La testosterona hace algo más. El primatólogo Robert M. Sapolsky encontró que la agresividad que manifiesta un macho es el factor que más perpetúa un nivel elevado de agresividad en él, según un proceso en el que resulta esencial la testosterona. Los enfrentamientos entre los babuinos del Masai Mara de Kenia, por ejemplo, son crónicos y estresantes. Los niveles de testosterona se desploman en la mayoría de los machos cuando están estresados pero, en los machos dominantes, dichos niveles aumentan durante la primera hora de estrés. Sapolsky encontró que los machos dominantes tienen la capacidad de inhibir la producción de cortisol (la hormona humana del estrés que desmasculiniza a aquellas mujeres que tienen libido masculino, como se vio más arriba) y mantienen así niveles elevados de testosterona. Esta capacidad se encuentra en la base de la personalidad de cada macho. Los machos que mantienen el tipo —y la testosterona— cuando se presenta un rival hacen tres cosas: reconocen si el rival es neutro o peligroso, atacan al peligroso y, si pierden el combate, se ceban sobre un cabeza de turco y lo castigan enérgicamente. Los machos dominantes responden a la agresión con agresiones y a la amenaza con más amenazas, en una espiral que se alimenta a sí misma y los mantiene hiperagresivos y repletos de testosterona.

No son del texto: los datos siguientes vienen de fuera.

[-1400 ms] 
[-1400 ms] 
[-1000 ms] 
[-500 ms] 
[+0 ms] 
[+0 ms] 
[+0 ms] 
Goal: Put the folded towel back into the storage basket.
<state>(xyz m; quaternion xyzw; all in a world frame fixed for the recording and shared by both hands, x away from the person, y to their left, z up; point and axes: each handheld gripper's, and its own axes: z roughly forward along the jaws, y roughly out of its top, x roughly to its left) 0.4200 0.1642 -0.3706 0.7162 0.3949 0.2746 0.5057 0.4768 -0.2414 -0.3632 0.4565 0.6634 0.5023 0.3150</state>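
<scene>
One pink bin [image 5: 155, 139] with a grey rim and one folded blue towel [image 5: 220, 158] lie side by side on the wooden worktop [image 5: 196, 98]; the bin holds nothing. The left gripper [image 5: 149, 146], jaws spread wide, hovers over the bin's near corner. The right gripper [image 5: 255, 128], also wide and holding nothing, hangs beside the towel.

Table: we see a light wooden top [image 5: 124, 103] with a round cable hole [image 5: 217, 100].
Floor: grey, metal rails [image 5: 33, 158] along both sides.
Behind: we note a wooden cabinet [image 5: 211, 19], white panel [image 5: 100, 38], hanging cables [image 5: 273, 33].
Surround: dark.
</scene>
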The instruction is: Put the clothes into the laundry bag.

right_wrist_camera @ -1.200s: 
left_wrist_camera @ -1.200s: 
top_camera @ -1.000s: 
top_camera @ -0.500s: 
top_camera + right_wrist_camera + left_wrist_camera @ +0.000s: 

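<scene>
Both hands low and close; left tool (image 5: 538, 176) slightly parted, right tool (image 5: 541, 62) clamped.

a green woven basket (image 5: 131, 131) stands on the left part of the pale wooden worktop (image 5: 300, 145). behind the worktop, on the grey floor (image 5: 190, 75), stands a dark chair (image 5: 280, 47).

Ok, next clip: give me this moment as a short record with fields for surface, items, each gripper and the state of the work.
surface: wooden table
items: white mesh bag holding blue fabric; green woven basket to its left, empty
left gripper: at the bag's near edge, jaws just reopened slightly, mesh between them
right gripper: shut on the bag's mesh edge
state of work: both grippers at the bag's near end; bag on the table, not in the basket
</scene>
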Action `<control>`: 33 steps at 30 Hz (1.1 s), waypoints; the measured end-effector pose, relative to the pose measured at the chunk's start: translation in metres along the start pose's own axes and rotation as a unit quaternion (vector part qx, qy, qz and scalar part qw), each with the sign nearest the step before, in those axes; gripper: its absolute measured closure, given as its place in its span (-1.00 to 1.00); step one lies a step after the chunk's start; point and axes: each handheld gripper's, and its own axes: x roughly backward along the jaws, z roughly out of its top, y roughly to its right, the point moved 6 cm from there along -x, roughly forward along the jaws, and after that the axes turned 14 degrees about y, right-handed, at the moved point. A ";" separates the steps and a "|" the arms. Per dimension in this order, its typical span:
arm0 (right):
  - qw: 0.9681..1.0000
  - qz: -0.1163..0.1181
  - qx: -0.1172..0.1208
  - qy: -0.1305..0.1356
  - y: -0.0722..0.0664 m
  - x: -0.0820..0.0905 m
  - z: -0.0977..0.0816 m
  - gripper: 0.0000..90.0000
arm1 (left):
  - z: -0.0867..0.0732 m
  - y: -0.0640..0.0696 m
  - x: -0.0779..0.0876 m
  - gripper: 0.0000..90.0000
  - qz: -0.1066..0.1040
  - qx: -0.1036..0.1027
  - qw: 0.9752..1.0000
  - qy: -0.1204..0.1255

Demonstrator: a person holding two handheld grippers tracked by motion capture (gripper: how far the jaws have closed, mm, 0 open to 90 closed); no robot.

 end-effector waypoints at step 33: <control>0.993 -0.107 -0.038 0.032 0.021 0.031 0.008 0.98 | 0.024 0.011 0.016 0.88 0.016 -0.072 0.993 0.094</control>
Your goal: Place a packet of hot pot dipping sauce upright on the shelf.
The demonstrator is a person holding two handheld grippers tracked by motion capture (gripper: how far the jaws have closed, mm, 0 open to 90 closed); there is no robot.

«La actitud cuenta», afirma Sapolsky, hasta tal punto que la percepción de los acontecimientos externos «puede modificar la fisiología por lo menos con tanta profundidad como los propios acontecimientos externos.»[60] Que la actitud puede determinar la realidad es una lección importante, pero más importante aún es darse cuenta de que los primates macho están diseñados, gracias a la testosterona, para crear su propia realidad a través de una actitud agresiva.

En los seres humanos, se puede observar muy pronto. Los niños de tres a cinco años son mucho más agresivos (tanto en sus peleas como por sus amenazas) que las niñas.[61] Comparten alimentos de forma altruista con menos frecuencia que las niñas. A los nueve años, los niños crean jerarquías entre ellos de manera que los más agresivos suelen ser los primeros en conseguir lo que desean.[62] También las niñas son agresivas, pero el esquema es distinto: normalmente utilizan la agresión prosocial para hacer respetar las reglas. Entre las niñas es frecuente oír la amenaza: «Si no paras de hacer esto, te acusaré». Son mucho más raras las peleas a puñetazos y la intimidación física.

Los comportamientos divergentes de las niñas y los niños y de las mujeres y los hombres plantean otra pregunta: ¿son distintos los cerebros de unos y otras? Si es así, ¿son más «violentos» los cerebros de los hombres?